Trade organisation the Society of Motor Manufacturers and Traders (SMMT) chief executive Paul Everitt said he expected a package of measures to be announced in the Budget on April 22 on top of the recent pledge to guarantee up to £2.3?billion of loans to the industry.
“I am expecting something. I’ve been slogging my guts out, so yes, I think we as an industry deserve something,” Mr Everitt said. “We set out with a package of measures in mind – that’s what we want to get.”
The SMMT asked the Government last year to boost consumer demand for cars and help manufacturers, including the loan guarantees, with:
* A £2,000 incentive for drivers to scrap older cars and replace them with new, more efficient models;
* Better access to finance and credit to purchase vehicles;
* Wage subsidies for short time working.
The Government has said it is looking at the scrappage scheme, which is opposed by some environmental campaigners but which has been adopted elsewhere in Europe, and Mr Everitt said he thought Chancellor Alistair Darling was holding back a proposal for the Budget.
But he warned that further delays could permanently damage the future of Britain’s car industry.
“The longer we wait, you lose companies, people.
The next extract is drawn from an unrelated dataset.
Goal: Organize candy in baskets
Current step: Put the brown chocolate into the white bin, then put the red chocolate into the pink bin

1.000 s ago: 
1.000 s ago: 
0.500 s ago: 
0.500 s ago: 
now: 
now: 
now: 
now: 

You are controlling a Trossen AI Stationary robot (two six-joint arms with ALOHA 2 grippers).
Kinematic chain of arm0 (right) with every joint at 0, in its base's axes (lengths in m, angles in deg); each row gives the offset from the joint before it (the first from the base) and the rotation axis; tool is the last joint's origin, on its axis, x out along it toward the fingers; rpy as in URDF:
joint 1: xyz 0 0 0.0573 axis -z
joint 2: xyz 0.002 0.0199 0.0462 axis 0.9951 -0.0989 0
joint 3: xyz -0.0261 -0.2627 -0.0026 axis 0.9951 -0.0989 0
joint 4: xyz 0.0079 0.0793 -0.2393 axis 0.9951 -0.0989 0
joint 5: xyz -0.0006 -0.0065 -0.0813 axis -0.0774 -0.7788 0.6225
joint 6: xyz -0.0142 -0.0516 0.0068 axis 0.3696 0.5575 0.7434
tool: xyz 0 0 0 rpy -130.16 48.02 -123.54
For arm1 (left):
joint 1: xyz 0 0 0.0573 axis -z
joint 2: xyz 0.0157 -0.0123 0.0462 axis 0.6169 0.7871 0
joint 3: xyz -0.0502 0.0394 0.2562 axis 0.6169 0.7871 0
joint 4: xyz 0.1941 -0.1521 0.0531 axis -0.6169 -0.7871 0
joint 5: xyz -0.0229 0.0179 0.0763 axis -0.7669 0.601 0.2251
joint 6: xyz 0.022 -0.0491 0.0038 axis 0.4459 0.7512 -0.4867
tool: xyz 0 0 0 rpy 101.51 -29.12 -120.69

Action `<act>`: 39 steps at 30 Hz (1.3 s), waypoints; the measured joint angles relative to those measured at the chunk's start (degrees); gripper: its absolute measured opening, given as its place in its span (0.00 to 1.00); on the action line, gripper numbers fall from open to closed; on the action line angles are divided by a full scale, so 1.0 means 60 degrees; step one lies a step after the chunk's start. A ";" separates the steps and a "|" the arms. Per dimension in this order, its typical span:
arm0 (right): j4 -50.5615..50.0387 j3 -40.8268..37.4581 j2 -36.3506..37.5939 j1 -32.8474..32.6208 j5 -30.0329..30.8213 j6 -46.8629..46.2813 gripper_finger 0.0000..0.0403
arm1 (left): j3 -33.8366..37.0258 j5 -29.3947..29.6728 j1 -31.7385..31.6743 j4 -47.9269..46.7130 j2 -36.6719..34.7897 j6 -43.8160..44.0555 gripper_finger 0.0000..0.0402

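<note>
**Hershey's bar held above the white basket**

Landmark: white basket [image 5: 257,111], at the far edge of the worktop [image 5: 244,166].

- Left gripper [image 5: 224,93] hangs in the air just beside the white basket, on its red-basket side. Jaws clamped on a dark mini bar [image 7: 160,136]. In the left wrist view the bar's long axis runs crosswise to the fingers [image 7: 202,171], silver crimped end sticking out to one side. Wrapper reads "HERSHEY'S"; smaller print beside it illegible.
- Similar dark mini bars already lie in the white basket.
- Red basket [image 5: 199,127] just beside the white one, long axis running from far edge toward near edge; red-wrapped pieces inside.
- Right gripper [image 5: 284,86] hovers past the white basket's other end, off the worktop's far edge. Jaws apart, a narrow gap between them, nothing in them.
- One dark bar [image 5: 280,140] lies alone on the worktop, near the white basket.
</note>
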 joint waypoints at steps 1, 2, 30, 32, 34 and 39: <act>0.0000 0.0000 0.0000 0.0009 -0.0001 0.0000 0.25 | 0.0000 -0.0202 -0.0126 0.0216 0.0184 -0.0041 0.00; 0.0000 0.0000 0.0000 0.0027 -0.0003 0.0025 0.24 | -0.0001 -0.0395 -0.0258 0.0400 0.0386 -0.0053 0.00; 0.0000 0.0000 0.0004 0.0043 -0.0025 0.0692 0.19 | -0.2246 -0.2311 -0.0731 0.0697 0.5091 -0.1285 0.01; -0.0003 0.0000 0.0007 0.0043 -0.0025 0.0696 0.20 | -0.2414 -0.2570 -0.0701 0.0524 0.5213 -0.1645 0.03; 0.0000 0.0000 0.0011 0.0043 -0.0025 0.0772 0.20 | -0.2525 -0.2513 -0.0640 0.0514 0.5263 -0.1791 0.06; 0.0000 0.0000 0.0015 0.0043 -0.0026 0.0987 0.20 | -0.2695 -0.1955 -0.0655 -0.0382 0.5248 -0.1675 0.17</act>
If we can get through the next six to 12 months with the majority of our industrial capability intact, we have an optimistic future,” Mr Everitt said.
Britain’s car industry is broadly foreign-owned, but directly or indirectly employs around 850,000 workers, say the SMMT. Car sales have been plummeting worldwide since the middle of last year, with British sales down 30 per cent year on year in March.
Mr Everitt said that despite the dramatic falls seen in UK car sales since last September, he was sure there were still plenty of drivers out there who wanted new cars – if only they could afford them.
“We know there is unmet demand out there because we’ve seen from the finance companies an increase in the number of people who are refused credit – these are not people who are sub-prime,” he said.
And as demand continues to flounder, he said more manufacturers would follow Nissan and Jaguar Land Rover in applying for loans from the European Investment Bank to help protect UK plants in the downturn.
“I know a number of the vehicle manufacturers have made applications to the EIB, or will be in the next financial year.”
Mr Everitt said the package of measures being demanded by the SMMT should be enough to help all firms.
“The future of the industry is about retaining what we’ve got and strengthening its depth, so that more of what goes into the vehicles can be produced and designed here – that’s a reasonable and reachable aspiration,” Mr Everitt added.